High-performance computing (HPC) used to be all about buying the fastest system you could afford. It was simple: You had a problem, and you spent as much money as you could to buy a single fast system. Then, some clever people (Thomas Sterling and Donald Becker at NASA) came along and pointed out that computers had gotten quite a bit faster, and if they worked together, they could solve certain types of problems just as quickly for much less money. So, these folks took some commodity hardware and Ethernet gear, wrote some software to tie it all together, and created the Beowulf cluster [1].

Since then, the TOP500 supercomputer list [2] has changed from a list of systems running specialized software from Cray and friends – with a handful of distributed systems running Linux at the bottom – to a list of almost completely Linux-based systems (95.2% of systems and 97.4% of performance as of June 2013), while silicon speeds have basically topped out at 5GHz. Sure, you can go faster, but it's more expensive; going horizontal is much more cost effective.

All of these developments have made HPC vastly more affordable. The technologies and software designed and built to allow commodity hardware to handle large loads also work very well at a smaller scale. This means you can build a solution at a small scale (e.g., using Hadoop, memcached, MongoDB, CouchDB, MapReduce, etc.) and simply add nodes to scale up as necessary. You don't need to replace the system or make significant changes to the software, you can just add more systems running the exact same software.

Discuss Amongst Yourselves

Such systems are built using commodity hardware, and although Ethernet has gotten a lot faster (gigabit network is standard, 10Gb is becoming affordable), it hasn't gotten a lot faster when it comes to latency. Typical Gigabit Ethernet is slightly less than a millisecond (so less than one thousandth of a second), which is not bad.

But with TCP/IP, you need to do round trips, and initial setup takes a few packets before you can start sending data.

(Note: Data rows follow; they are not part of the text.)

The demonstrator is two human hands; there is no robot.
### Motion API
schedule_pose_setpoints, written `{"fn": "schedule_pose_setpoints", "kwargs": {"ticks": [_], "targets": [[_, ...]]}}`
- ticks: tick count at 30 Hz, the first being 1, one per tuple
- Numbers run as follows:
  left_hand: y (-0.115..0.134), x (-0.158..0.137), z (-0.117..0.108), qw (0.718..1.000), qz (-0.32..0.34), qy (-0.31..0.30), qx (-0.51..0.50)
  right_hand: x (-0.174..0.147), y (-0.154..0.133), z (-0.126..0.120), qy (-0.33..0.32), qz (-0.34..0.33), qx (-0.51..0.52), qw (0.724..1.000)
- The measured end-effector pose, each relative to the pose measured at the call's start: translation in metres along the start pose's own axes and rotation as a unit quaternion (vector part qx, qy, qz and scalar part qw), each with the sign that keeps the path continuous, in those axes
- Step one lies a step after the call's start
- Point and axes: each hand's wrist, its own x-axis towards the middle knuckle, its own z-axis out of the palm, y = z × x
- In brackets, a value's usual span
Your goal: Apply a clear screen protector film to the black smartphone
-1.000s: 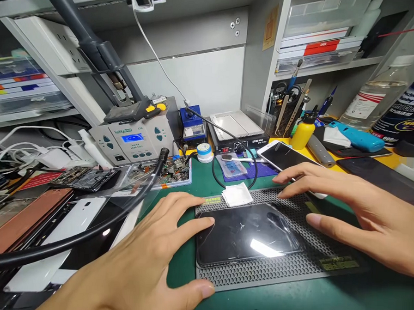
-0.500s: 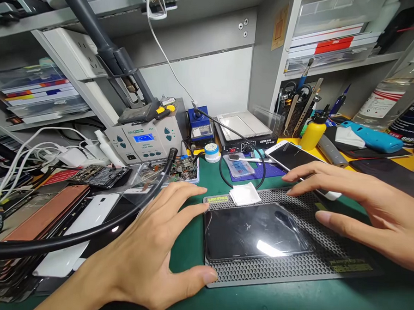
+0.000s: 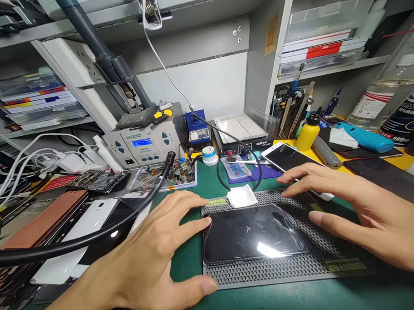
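Note:
A black smartphone lies screen up on a grey honeycomb mat, with light glaring off its glass. At the phone's left end is my left hand, fingers spread; its index fingertip rests at the phone's left edge and the thumb lies over the mat's near left corner. My right hand hovers beyond the phone's right end, fingers apart with nothing between them. Against the phone's far side, a folded white wipe sits on the mat.
A soldering station, a tray of circuit boards and a heating plate stand at the back. A black cable crosses the left side over stacked phone parts. A white phone and a yellow bottle are behind my right hand.
The view has shifted slightly. My left index fingertip has moved nearer onto the phone's left edge. My right hand keeps about the same pose.

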Motion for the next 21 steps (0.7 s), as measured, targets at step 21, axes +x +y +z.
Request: {"fn": "schedule_pose_setpoints", "kwargs": {"ticks": [21], "targets": [[0.0015,0.0052,0.0004,0.999,-0.019,0.033,0.03,0.0003,-0.0035,-0.0008,-0.051,0.033,0.033,0.998]]}}
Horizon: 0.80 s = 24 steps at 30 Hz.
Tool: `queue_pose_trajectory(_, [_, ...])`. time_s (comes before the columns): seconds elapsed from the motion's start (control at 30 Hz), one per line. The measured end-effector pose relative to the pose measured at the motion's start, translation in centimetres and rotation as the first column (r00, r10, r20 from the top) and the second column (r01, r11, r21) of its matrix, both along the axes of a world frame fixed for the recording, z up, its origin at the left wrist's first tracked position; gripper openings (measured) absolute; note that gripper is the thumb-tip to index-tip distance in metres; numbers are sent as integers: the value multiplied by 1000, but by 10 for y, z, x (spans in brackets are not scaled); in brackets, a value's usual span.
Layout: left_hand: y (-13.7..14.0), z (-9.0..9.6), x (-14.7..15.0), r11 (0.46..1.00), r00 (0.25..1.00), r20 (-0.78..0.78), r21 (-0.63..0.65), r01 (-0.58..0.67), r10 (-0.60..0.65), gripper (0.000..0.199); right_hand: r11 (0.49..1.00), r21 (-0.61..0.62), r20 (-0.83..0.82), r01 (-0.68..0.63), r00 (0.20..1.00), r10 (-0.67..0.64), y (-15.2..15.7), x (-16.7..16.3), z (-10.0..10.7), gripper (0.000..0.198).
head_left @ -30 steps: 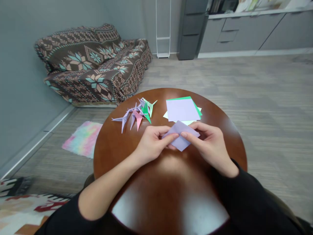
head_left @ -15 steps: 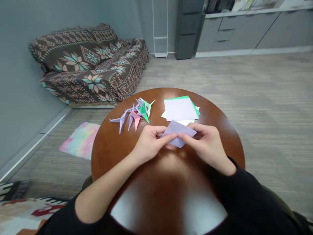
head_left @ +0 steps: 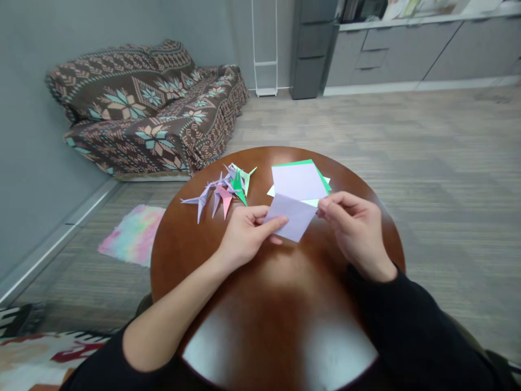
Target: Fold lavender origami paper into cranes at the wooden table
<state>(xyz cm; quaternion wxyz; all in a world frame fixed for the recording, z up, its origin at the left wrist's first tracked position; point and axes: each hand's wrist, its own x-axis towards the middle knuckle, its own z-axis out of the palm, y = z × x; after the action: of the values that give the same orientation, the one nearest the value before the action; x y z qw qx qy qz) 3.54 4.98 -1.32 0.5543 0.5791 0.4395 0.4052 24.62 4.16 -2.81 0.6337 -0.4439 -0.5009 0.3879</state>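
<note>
A folded piece of lilac origami paper (head_left: 293, 218) is held above the table, tilted toward me. My left hand (head_left: 254, 228) is closed on its left side, thumb on top and fingers underneath. At the paper's right corner, my right hand (head_left: 350, 222) pinches with thumb and forefinger. Just beyond lies a loose stack of square paper sheets (head_left: 299, 182), lilac on top, with green and white edges showing. Left of the stack sit several folded paper cranes (head_left: 226, 190) in lilac, pink and green, crowded together.
The round brown wooden table (head_left: 195, 266) lies under both hands. Past it stand a sofa (head_left: 142, 114) under a patterned cover, a dark drawer unit (head_left: 307, 60) and grey kitchen cabinets (head_left: 391, 60). A pastel fluffy mat (head_left: 132, 233) rests on the floor at left.
My right hand has moved right and slightly up, from the paper's middle to its right corner. More of the lilac paper's face shows now. My left hand has kept its hold.
</note>
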Motion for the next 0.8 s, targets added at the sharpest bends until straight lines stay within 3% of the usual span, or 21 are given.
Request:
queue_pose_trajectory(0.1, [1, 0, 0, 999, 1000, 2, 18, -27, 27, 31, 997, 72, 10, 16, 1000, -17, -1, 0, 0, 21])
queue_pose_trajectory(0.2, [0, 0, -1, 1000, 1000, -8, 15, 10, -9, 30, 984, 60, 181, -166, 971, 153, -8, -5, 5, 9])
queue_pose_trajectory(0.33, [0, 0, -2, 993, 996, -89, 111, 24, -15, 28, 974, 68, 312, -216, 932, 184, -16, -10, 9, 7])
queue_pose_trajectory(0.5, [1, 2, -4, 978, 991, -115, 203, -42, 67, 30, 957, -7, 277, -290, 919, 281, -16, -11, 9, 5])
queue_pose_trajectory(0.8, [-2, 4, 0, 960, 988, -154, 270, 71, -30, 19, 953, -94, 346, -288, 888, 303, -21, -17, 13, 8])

So, when you want to get data from a remote system and you need to establish a TCP/IP connection, you can eat up multiple milliseconds on the network traffic alone. This is nothing, however, compared with the delays that can be caused by authentication (especially if you use a central authentication server). So, you want security, but you also want speed. The question is: What trade-off do you make?

No Authentication

The fastest authentication is, of course, no authentication: No code to process, no server to contact, no credentials to pass around and verify. This approach does, however, open up some significant risks. If you decide to use no authentication on a server, minimally, you will need to firewall the service to trusted clients. Assuming these client systems do not have local users or run user-supplied code, you will be relatively safe from attackers – until, of course, they do get in. At that point, they will be able to spread through your infrastructure very quickly. The reality is that, in most systems, you have strong perimeter security and very little, if any, internal security, so this might be an acceptable trade-off.

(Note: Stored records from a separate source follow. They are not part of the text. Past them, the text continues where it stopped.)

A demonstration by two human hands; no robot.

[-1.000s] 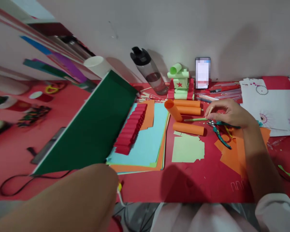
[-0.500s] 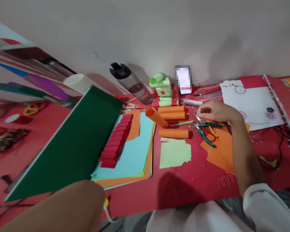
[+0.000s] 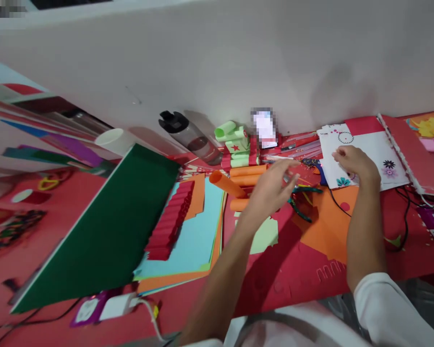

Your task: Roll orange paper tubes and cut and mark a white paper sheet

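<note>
My left hand [image 3: 269,189] reaches over the orange paper rolls [image 3: 248,170], its thumb and fingers apart. Under and beside its fingertips lie pliers with teal handles [image 3: 301,208], partly covered by the hand. My right hand [image 3: 355,163] is curled above a white printed sheet [image 3: 369,144] with flower designs. Its fingertips are pressed together, and whatever may be between them is too small to make out. Between the hands lies a blue tool [image 3: 322,173] trailing a black cord. Orange paper sheets [image 3: 325,226] and a pale green paper piece [image 3: 268,237] lie nearer to me.
On the left a dark green board [image 3: 101,231] leans beside light blue paper [image 3: 198,231] bearing a folded red paper strip [image 3: 171,219]. A water bottle [image 3: 193,140], green paper rolls [image 3: 237,144] and a phone [image 3: 264,127] stand along the wall. A white plug [image 3: 117,307] sits in front.
My left arm has swung from the lower left to over the orange rolls and pliers. My right hand has moved right, away from the scissors, to above the white sheet. The view has shifted slightly.
</note>
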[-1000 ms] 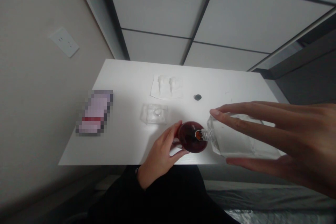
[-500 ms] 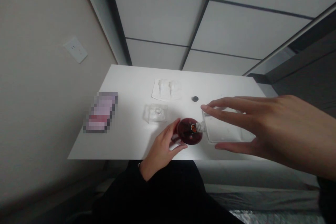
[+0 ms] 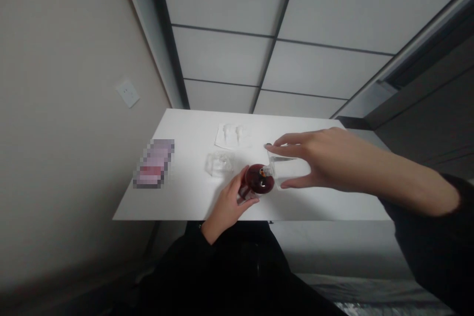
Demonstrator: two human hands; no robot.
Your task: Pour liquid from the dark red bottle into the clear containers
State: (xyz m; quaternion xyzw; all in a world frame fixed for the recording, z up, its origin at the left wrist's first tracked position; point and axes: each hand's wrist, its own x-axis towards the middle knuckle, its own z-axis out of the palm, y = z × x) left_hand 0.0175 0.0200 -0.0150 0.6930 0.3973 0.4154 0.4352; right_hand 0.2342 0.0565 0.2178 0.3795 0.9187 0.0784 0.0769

Authenticate the Network/Traffic

One strategy is to move authentication to the network layer. If you have systems with no user accounts, or a trusted set of users (e.g., a computer cluster), or a series of specialized applications that don't talk to untrusted users or data sources, then it might make sense to authenticate systems at the system level. Using 802.1x, you can force systems to authenticate to the network switches before the network port is enabled; however, I can't imagine many situations where you have a trusted set of systems where people plugging random systems in is a problem.

IPsec or other VPN software, such as OpenVPN, is another option, but again, if you have a highly trusted set of systems, they are likely behind a firewall, so you don't need to worry about this. If you choose this approach, make sure that external access is heavily limited, and I don't mean just network ports – I mean any external access – data that gets passed in, DNS lookups, everything.